DKA is most common in DM1 but can occur in DM2 when under significant stress.
Normally, insulin allows tissue (mostly muscle) to take up glucose and suppresses lipolysis and proteolysis (anabolic state)
When under stress and with insulin deficiency, the body produces glucagon-> glycogenolysis-> hi blood glucose
and increases lipolysis-> FFA like beta hydroxybutyrate and acetoactone which cause acidosis(catabolic state)

Lab abnormalities:
hi bg (blood glucose), agap acidosis, ketonemia, ketonuria
"serum ketone" tests measure acetoacetone, which is just one of the 2 major ketones
serum b- hydroxybutyrate is a more accurate test of ketonemia but less readily available
ketonuria can have false positive with some drugs ie) captopril
K+ may be high in serum due to acidemia causing extracellular shifts, but pt have overall low K+
BUN and creatinine may reflect dehydration as glucosuria causes osmotic diuresis
PE: fruity breath (acetone), kussmaul's respirations (deep labored), tachycardia, hypotension

Triggers:
Infection ie) influenza, pneumonia, gastroenterits
Significant stressors: ACS, CVA, drugs (cocaine, meth)
Noncompliance: insulin pump dysfunction, insulin noncompliance
Will Daines gave us a nice tool: "6 i's"causing dka
infection, ischemia, insulin deficiency, intra-abd processes (compromising pancreatic function), iatrogenic (ie) steroids), and ingestions (meth, cocaine)

Management of DKA
1.Confirm diagnosis (plasma glucose, positive serum ketones, metabolic acidosis).
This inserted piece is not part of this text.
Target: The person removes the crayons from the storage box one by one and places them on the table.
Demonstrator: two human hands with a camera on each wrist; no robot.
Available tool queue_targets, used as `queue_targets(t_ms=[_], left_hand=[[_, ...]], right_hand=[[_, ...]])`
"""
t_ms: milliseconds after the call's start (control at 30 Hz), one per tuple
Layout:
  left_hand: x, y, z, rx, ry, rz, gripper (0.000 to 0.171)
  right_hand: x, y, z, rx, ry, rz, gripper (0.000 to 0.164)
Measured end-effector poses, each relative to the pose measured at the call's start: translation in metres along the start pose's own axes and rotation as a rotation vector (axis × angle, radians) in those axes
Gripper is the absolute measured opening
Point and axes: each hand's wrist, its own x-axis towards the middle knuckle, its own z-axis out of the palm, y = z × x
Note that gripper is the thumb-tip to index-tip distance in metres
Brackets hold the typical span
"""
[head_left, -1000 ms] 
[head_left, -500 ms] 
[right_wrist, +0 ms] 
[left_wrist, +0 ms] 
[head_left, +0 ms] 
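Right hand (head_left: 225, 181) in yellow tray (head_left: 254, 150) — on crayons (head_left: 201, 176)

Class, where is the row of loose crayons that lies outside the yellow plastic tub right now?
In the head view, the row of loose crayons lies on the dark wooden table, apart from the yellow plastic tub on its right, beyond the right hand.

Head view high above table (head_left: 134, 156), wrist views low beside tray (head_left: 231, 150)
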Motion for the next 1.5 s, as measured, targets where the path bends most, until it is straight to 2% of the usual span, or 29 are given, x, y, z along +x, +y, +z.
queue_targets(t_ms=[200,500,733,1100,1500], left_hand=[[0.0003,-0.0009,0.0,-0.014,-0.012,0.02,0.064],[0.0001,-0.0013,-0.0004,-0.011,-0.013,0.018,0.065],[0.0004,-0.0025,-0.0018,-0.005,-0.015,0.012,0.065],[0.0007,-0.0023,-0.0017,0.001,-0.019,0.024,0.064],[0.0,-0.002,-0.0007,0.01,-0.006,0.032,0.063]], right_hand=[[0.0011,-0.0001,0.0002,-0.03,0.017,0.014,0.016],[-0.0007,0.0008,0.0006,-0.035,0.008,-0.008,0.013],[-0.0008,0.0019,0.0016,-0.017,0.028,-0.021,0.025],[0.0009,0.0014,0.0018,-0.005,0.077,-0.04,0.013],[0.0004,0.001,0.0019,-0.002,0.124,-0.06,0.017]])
2.Admit to hospital; ICU may be necessary for frequent monitoring or if pH < 7.00 or AMS

3.Assess:
Serum electrolytes (K+, Na+, Mg2+, Cl-, bicarbonate, phosphate)
Acid-base status—pH, HCO3-, PCO 2 , b-hydroxybutyrate
Renal function (creatinine, urine output)

4.Replace fluids: 2–3 L of 0.9% saline over first 1–3 h (10–15 mL/kg per hour); subsequently, 0.45% saline at 150–300 mL/h; change to 5% glucose and 0.45% saline at 100–200 mL/h when plasma glucose reaches 250 mg/dL (14 mmol/L).

5.Administer short-acting insulin: IV (0.1 units/kg) or IM (0.3 units/kg), then 0.1 units/kg per hour by continuous IV infusion; increase 2- to 3-fold if no response by 2–4 h. If initial serum potassium is < 3.3 mmol/L (3.3 meq/L), do not administer insulin until the potassium is corrected to > 3.3 mmol/L (3.3.meq/L).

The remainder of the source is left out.